И он не выдержит. Побежит к ней, опустится на кушетку рядом и склонится к её лицу. Прижмется лбом, щекой, поцелует волосы. Осторожно дрожащими пальцами коснется её лица и практически ослепнет от слез, что глаза застилать будут пеленой. Сотрет мокрые дорожки с её щек, прежде чем мягко прикоснуться к дрожащим губам.

— Я люблю тебя, — прошепчет в её губы. — Ты осталась со мной, ты не ушла.

А она не в силах сдерживаться, не сможет всхлип удержать. И улыбнется сквозь слезы, не веря в то, что все закончилось.

— Я не могу вам гарантировать ничего, поскольку те травмы, что вы пережили… — гинеколог замолчала, рассматривая Юлю, тридцать процентов тела которой по-прежнему находилось в гипсе. — Но если сердце ребенка будет биться, есть надежда, что он может родиться здоровым даже учитывая все это.

Прошла неделя с тех пор, как Юля пришла в сознание, но лишь сейчас хирург признал её состояние достаточно стабильным, чтобы пригласить гинеколога с аппаратом узи. Они не должны были даже надеяться. Эта женщина врач уже несколько раз подходила к Сергею и просила его подготовить Юлю к тому, что шансов практически нет. Но он не мог. Не мог поговорить с ней, поскольку внутри него, также как и внутри неё, все еще теплилась глупая надежда, что их малыш выжил. Оба понимали насколько мало шансов, но продолжали верить.
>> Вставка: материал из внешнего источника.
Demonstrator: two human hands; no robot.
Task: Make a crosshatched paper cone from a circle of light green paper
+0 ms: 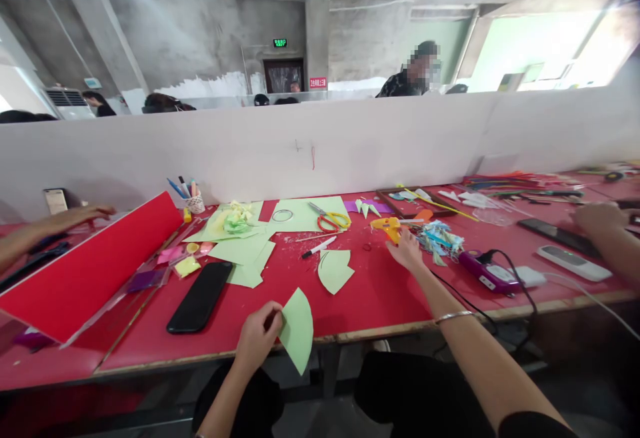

Но теперь, когда пришло время выяснить все до конца, стало страшно, ведь впервые он позволил себе допустить мысль о том, что они все это время просто обманывали себя. Юля сильнее сжала его ладонь, словно смогла прочитать мысли в его голове. Её взгляд был пустой, отрешенный. Она была готова услышать плохие новости. Холодный гель на коже и аппарат, скользящий по её исцарапанному ножом животу, в попытке услышать сердцебиение. Несколько минут тишины, заставляют её и до того неровное дыхание срываться. Рука Сергея крепче сжимает её руку в безмолвной поддержке. Он рядом. Он хотел, чтобы она знала, что он не уйдет, что бы не произошло. Пережитое с ними научило её в это верить. Верить в него и их будущее.

Тишина оглушительно давит на них. Слезы скапливаются в уголках её глаз и она застывает, понимая, что стоит сморгнуть их и уже не сможет остановиться. Смотрит на Сережу и понимает, что еще никогда не видела столько боли на его лице, в этих глубоких, как морская бездна, синих глазах. Это не просто их общая потеря. Это горе такой силы, что они оба тонут в боли друг друга, что отражается в глазах. И оба совершенно точно осознают, что не выберутся. Останутся в этой тьме до конца своих недолгих жизней.

А потом тихий шум отвлекает их, заставляя повернуться к монитору. И стук, ровный и уверенный, доносится до их слуха.

Эпилог

— Матвей, где Катя? — когда до десятилетнего мальчишки доносится строгий голос мамы, он вздрагивает, упуская из рук крючок, что скручивал к завтрашней тайной рыбалке, на которую ему запретили идти, наказав за то, что покрасил волосы сестры зеленкой.

И никто не поверил, что она сама его об этом попросила. Сама раздобыла зеленку и пришла к нему с глазами, как у кота из «Шрека», прося помочь ей осуществить давнюю мечту. И понимал же, что родители по головке не погладят, но и отказать не смог. Катя была всего на год его младше, но ввила из него веревки так умело, что он просто забывал, что в лексиконе есть слово «нет», когда она к нему обращалась.

Но нужно отдать ей должное, когда его поставили к стенке «под растрел» родители, она его не бросила. Встала рядом, спрятав за спину зеленые косы, и попытаясь взять всю вину на себя. Ну как он мог позволить ей одной все разгребать? Участвовал же. Поэтому начал перебивать сестру и доказывать, что все это вранье. Что это именно он её наглым образом скрутил и насильно облил зеленкой. Катя, в силу своего горделивого характера, не могла стерпеть поражение, даже если оно было вымышленное и могло спасти её от наказания. Она пыталась перебить его и сказать, что это именно брат врет. В этот момент родителям все надоело и они наказали обоих трехдневным домашним арестом. Они всегда так делали, когда младшее поколение пробовало объединяться против них.